Opinión

El dolor de la mente

Se dirigió cautelosamente hacia la entrada de aquel edificio institucional, sin saber que, aquella mañana, no iba a ser diferente a la de hace quince días o de igual manera, después de pasados tres años. El cacheo de los funcionarios de seguridad fue muy correcto y todo le hacía pensar que, con toda probabilidad, el terrorista no utilizaría esa entrada liviana y vulnerable pero bien defendida. ¿Estaría aquel hombre realmente enfermo?. Se dejaría llevar por el pensamiento que le había mandado una tarjeta recordatoria, proclive a aquel camino manchado de miseria que un día anduvo por la cuesta del mas allá y que despreció, sorteando penurias dormidas en la sombra de la pasión que no debió dejar partir con esa libertad tan fútil. Un día de aquellos lúgubres, sembró pedregales silenciosos y se fue de su lado para buscar una vida. Allí pudo comprobar el silencio de una palabra, el precio de aquella soledad deseada, “el sonido de una lágrima al caer”.
Reclamando no ser llamado porque quería esperar y saber en qué momento cautivaría, florecían los instantes en los que era preso de su extenuación, desde aquel punto alto que en ese momento se llamaba “Paz” y sabiendo que no formaba parte de su vida, se recreó en los movimientos uniformes de los que esperaban para dejar escrito lo que serían letras en el tintero. Y alcanzando el éxtasis con el premio de unos pergaminos bordados, se deslizó por el solitario sendero de la tercera evidencia, cerca de la quinta dimensión, lugar que visitaría con la cadencia mágica del armonio, tapizando con destreza un pasadizo sin puertas pero con salidas traspasando pateticamente la concertina que rasgaba ilusiones, y que se fue a morir después de muerto, para dormitar en la rueda andante de la luna y luego, parafraseando delicadamente, decírselo al ujier que trajo atriles para exponérselo al hombre que faltó a su palabra, tan valiosa como cuando la noche le pedía una página, allí donde nadie lo esperó, arrodillándose ante esa benevolencia adormecida que, fracturando el deseo, lo llamó para comenzar de nuevo, para avisarle y decirle que él, para amar locamente, solo suspiraba por un abrazo, por unos labios rosados y carnosos, por unos besos encarnados en el amor que vendría al día siguiente por la noche, para perdonar con la atada y pesada ruina inmerecida del ser humano.

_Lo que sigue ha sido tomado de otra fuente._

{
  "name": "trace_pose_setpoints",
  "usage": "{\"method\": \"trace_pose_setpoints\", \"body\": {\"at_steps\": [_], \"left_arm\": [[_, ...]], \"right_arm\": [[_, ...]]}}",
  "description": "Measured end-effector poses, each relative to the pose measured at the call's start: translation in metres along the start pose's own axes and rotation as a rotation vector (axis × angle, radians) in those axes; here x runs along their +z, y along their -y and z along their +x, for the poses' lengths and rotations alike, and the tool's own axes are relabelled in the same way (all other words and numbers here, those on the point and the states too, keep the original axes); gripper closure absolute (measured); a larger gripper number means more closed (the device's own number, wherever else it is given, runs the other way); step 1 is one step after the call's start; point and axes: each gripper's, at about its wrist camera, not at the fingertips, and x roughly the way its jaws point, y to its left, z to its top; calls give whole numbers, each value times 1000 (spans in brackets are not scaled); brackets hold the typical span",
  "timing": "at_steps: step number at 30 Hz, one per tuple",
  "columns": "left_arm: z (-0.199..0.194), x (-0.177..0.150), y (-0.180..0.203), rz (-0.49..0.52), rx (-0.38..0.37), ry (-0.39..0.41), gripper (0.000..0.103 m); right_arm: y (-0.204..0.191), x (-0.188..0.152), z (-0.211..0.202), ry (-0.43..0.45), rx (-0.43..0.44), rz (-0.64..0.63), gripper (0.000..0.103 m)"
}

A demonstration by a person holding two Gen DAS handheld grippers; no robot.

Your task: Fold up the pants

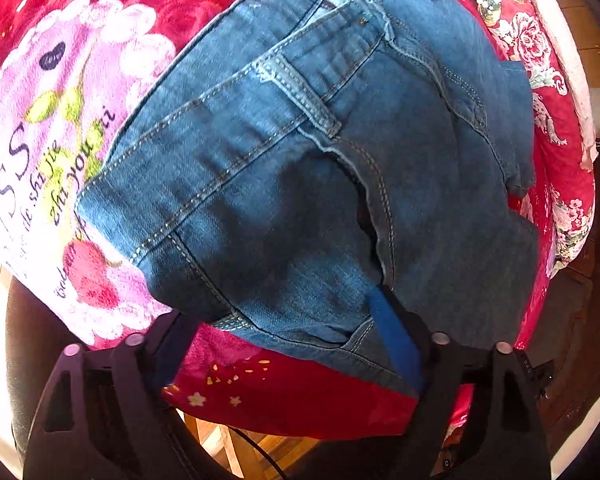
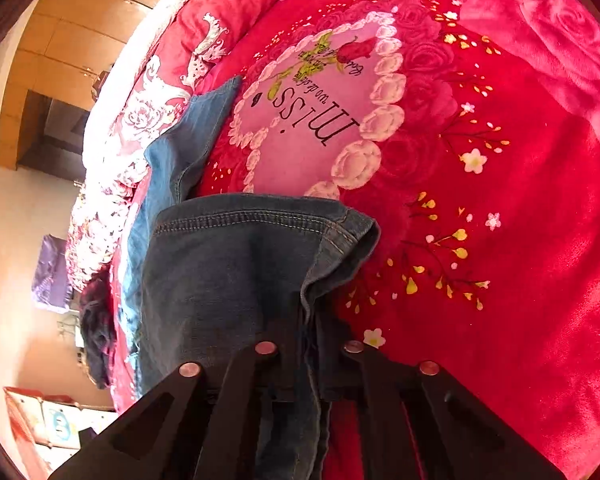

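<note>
The blue jeans (image 1: 300, 168) lie on a red flowered blanket (image 1: 284, 396), seat and back pocket up in the left wrist view. My left gripper (image 1: 284, 332) points down at their near corner. Its jaws stand apart, the left finger beside the denim's edge and the blue pad (image 1: 396, 344) of the right finger against the cloth. In the right wrist view my right gripper (image 2: 310, 324) is shut on a hemmed fold of the jeans (image 2: 236, 264). That fold is lifted off the blanket (image 2: 500, 280), and denim runs down between the fingers. The rest of the jeans trails away along the bed's left edge.
A pink heart panel with lettering (image 2: 320, 120) marks the blanket beside the jeans. The bed's edge (image 2: 112, 152) drops off to the left, with a wooden wardrobe (image 2: 60, 60) and boxes (image 2: 56, 420) beyond. Wooden floor (image 1: 228, 440) shows under the left gripper.
</note>
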Motion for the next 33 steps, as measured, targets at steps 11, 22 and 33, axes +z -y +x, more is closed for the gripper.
{"method": "trace_pose_setpoints", "body": {"at_steps": [11,22,33], "left_arm": [[-70,-9,42,127,80,66,86],[-140,-27,53,306,64,62,78],[-89,-12,34,206,20,-6,55]], "right_arm": [[0,56,-80,174,-41,-103,99],[56,99,-113,115,-132,-51,64],[43,10,-50,-41,-41,-127,95]]}}
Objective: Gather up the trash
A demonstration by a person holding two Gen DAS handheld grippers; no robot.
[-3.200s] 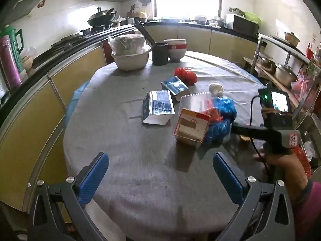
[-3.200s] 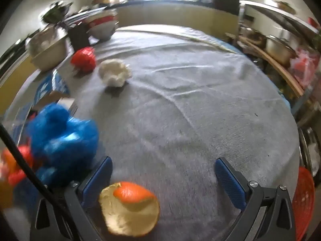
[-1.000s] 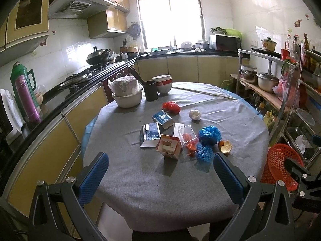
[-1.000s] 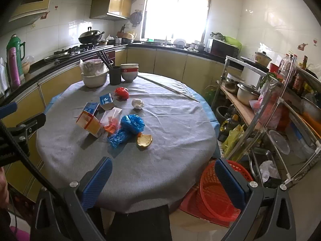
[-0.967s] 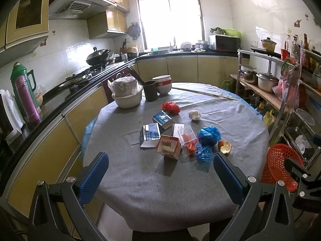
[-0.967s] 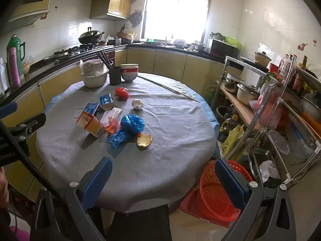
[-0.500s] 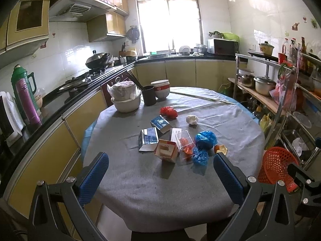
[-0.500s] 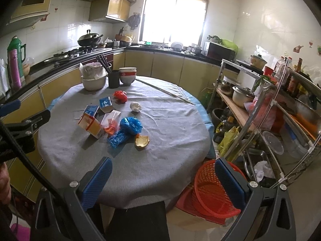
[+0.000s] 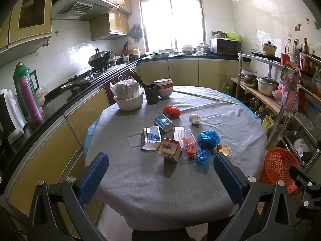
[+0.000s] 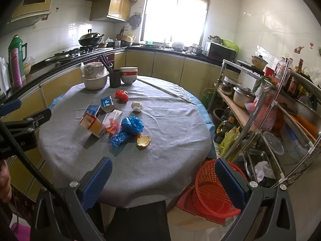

Aunque siguió delirando y se saludó con una caricia, una bella mujer tomaría el desayuno antes de enfrentarse a un guerrero que ya no tenía pistolas ni arcabuces, tampoco una mirada verdosa y que se fundiese con unos iris entristecidos. Quien allí esperaba, aquel hombre que solo deseaba morir de amor junto a unas letras que volarían junto al sol y los árboles, cerca de las avenidas y sus puentes, por la alameda de la colina, por el precio de una colonia con olor a perfume de saldo, concibió entonces la llegada de una guitarra que se asemejaba a un cuerpo de mujer. Ditonó su mente para delimitar o calibrar si sus labios eran mas bellos que sus caderas, para decirle que el mundo se paraba al silencio de su aliento, que traspasaba su silueta vertiginosa, de su olor a verso o si en cada hoja de su libro pensó en volver al pasado reciente, si se acordó en algún momento de la belleza de la mujer que enamora, de Julieta María y sus noches de felicidad.
Aquella mujer de rizos prominentes, artística, de sonrisa tan fácil que confiscaba al vestigio, el relato corto y la conversación que nacía como amanecer de un mes de abril, llegó a decirle algo que nunca sonó a despedida, pero si fue un hasta cuando quieras, para murmurar que hoy “nadie espera por nadie”. Él tampoco lo haría.
Sin bajar la frente, heridas sus pasiones, con sus ojeras a cuestas, creyendo que sus facciones gustaban a aquella belleza de una pálida mañana, con su fino vestido de vuelo y tacones de feria, llegó a preguntarse sobre el camino descarrilado en el que las vidas se entrecruzaban diciéndose y murmurando que tanto amor era posible y que solo lo que es grande puede sobrevivir al destino que nos lleva, sin dilación, al mundo que dilapidé cuando fue epitafio, y llegué para que ella me regalase aquella estrella sutil, en miles y miles de hojas sueltas, libres, brumada por unas páginas y estrofas alimentadas de susurros radiantes, deliberadamente.
En uno de aquellos recuerdos de ayer, se quedó pensando en el hombro de una parábola. ¿Era por Ádrian?.